En janvier 2026, le Gouvernement a dépensé 2 670 milliards de CDF, soit le double de l’enveloppe prévue pour les salaires et les frais de fonctionnement contraignants. Une question demeure : qu’a réellement payé le ministère ? Les réponses tardent à venir, ce qui alimente la méfiance autour des pratiques financières du ministère.
L’analyse des chiffres entre 2022 et 2026 montre que le déficit de trésorerie en janvier a commencé à se creuser dangereusement à partir de 2025. Entre 2022 et 2024, la gestion semblait maîtrisée, avec un solde excédentaire enregistré en janvier 2022.
Les dépenses sécuritaires ont explosé depuis 2022, mais les experts soulignent que cela n’explique pas entièrement l’ampleur du déficit. « Le problème est moins la hausse des dépenses que la mauvaise planification et le manque de contrôle », note un analyste financier.
Certains observateurs pointent également que le ministre aurait recruté des communicateurs, apparemment pour donner l’illusion d’une bonne gestion, alors que sur le terrain, la réalité serait zéro.
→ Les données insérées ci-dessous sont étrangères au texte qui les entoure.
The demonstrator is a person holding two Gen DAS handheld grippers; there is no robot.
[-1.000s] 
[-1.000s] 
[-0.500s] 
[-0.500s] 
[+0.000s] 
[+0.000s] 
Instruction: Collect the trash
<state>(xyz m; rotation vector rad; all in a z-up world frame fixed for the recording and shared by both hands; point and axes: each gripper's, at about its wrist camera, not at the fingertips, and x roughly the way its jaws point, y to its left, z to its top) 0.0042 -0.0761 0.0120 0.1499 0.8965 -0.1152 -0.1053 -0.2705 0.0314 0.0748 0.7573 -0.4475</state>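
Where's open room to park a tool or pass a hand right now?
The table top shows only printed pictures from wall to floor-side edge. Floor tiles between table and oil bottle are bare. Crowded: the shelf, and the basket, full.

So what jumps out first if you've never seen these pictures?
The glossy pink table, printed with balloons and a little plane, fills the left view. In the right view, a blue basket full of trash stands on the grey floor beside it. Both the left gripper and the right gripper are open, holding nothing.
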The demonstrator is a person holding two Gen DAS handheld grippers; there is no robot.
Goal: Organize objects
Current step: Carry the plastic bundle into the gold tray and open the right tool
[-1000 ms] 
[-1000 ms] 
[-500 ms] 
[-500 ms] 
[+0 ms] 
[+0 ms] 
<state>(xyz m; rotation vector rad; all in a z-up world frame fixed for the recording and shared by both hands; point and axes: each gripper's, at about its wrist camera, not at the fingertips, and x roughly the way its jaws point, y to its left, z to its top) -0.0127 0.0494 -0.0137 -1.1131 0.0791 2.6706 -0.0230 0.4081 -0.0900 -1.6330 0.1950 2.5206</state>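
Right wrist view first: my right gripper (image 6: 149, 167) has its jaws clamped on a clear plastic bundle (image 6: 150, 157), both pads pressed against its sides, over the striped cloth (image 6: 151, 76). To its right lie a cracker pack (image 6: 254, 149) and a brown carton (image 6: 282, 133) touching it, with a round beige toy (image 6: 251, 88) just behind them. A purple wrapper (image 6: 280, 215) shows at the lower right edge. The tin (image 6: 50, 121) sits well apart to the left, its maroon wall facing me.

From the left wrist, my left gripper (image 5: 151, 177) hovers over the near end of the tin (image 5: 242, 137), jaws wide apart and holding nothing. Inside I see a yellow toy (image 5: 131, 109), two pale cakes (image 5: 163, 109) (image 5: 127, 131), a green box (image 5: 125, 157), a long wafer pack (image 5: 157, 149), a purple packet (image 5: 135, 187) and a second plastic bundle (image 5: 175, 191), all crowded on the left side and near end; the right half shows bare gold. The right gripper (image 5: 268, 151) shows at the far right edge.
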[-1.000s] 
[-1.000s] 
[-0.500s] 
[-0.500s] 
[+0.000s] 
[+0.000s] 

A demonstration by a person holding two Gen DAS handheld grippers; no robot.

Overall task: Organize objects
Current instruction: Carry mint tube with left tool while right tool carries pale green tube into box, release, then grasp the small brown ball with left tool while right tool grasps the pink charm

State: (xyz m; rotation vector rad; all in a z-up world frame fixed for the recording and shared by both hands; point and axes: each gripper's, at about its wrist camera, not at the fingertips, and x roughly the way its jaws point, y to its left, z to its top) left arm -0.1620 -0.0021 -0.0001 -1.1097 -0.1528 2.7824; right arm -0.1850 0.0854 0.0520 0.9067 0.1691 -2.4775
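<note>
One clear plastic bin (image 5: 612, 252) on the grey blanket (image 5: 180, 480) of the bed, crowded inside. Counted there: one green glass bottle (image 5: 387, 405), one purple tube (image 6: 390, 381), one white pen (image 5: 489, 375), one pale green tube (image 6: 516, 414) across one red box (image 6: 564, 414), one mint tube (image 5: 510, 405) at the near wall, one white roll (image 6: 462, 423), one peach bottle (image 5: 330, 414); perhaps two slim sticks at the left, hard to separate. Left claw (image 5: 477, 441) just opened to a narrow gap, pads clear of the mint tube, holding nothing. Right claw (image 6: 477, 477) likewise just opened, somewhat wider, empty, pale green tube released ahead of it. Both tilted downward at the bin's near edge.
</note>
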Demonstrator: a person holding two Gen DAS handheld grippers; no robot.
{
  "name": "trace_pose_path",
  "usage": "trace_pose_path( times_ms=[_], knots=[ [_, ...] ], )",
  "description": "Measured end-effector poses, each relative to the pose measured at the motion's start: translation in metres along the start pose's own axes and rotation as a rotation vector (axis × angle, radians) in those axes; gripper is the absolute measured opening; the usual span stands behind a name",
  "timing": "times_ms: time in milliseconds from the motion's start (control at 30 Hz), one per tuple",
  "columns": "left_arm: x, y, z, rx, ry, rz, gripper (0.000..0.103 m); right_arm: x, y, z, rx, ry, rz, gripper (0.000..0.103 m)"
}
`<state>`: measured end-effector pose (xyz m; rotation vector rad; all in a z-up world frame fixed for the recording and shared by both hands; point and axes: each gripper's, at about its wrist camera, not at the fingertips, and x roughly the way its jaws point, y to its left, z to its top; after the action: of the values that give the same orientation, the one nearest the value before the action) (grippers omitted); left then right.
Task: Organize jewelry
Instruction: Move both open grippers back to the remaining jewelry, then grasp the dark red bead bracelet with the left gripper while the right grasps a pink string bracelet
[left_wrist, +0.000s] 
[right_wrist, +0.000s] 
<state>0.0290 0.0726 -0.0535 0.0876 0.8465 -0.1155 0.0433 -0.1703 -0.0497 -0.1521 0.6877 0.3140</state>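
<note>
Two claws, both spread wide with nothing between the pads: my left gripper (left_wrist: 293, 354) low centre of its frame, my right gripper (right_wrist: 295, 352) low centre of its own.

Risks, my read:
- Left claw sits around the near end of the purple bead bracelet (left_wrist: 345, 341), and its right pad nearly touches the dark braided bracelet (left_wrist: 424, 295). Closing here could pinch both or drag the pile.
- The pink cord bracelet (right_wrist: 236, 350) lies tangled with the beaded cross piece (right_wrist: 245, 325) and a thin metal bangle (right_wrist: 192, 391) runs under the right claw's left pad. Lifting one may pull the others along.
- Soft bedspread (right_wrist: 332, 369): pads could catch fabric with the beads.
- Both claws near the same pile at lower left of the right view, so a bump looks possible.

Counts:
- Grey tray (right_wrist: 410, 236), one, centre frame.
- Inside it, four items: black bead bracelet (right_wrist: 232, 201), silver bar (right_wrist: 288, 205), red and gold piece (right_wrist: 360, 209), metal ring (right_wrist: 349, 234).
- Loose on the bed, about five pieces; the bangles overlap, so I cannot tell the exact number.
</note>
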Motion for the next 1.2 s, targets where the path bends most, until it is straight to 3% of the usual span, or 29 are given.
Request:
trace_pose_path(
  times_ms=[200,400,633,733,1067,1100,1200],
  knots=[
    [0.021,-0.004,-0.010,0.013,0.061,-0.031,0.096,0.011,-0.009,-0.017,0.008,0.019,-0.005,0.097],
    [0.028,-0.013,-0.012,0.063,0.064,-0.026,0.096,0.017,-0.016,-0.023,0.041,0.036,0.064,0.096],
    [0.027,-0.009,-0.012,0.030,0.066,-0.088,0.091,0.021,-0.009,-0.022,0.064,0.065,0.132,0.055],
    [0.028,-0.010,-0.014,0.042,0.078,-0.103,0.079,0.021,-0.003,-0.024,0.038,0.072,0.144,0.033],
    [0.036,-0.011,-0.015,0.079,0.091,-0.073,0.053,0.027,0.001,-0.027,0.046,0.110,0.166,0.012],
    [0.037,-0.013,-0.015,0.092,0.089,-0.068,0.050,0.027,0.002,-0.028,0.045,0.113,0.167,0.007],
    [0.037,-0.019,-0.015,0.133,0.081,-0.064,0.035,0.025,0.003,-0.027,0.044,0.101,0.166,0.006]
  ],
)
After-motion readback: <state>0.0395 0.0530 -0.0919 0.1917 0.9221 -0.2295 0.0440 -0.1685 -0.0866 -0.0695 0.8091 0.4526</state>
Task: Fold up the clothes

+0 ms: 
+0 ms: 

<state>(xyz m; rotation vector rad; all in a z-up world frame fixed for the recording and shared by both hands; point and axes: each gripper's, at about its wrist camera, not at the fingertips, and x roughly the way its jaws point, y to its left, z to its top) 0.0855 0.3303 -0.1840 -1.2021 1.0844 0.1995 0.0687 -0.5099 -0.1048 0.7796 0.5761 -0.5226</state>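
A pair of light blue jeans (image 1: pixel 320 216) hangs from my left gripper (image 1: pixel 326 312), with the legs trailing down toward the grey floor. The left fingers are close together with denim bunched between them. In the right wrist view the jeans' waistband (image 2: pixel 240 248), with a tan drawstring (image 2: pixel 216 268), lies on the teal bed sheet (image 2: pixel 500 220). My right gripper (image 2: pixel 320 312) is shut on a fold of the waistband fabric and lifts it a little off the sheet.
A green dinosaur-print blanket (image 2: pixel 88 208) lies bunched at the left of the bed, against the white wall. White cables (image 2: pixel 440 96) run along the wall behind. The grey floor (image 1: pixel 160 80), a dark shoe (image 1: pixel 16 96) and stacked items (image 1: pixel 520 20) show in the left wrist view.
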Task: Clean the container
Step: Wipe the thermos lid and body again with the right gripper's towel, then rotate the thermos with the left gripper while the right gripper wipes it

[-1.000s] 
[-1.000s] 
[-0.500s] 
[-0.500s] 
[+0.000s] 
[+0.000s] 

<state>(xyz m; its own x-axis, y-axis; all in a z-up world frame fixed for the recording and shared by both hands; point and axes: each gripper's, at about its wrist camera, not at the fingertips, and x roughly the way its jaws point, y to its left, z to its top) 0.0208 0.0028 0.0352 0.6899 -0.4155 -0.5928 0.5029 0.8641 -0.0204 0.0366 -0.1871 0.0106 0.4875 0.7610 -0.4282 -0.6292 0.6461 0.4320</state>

Cette stratégie conditionnelle de communication ne suffit pas à masquer les déficiences réelles du ministère.
Pour beaucoup, Doudou Fwamba Likunde représente un danger pour la stabilité financière de l’État, dépassant même les erreurs commises par ses prédécesseurs. La balle est désormais dans son camp : clarifier les flux financiers et restaurer la confiance des fonctionnaires et de la population, sous peine de voir la crise se prolonger.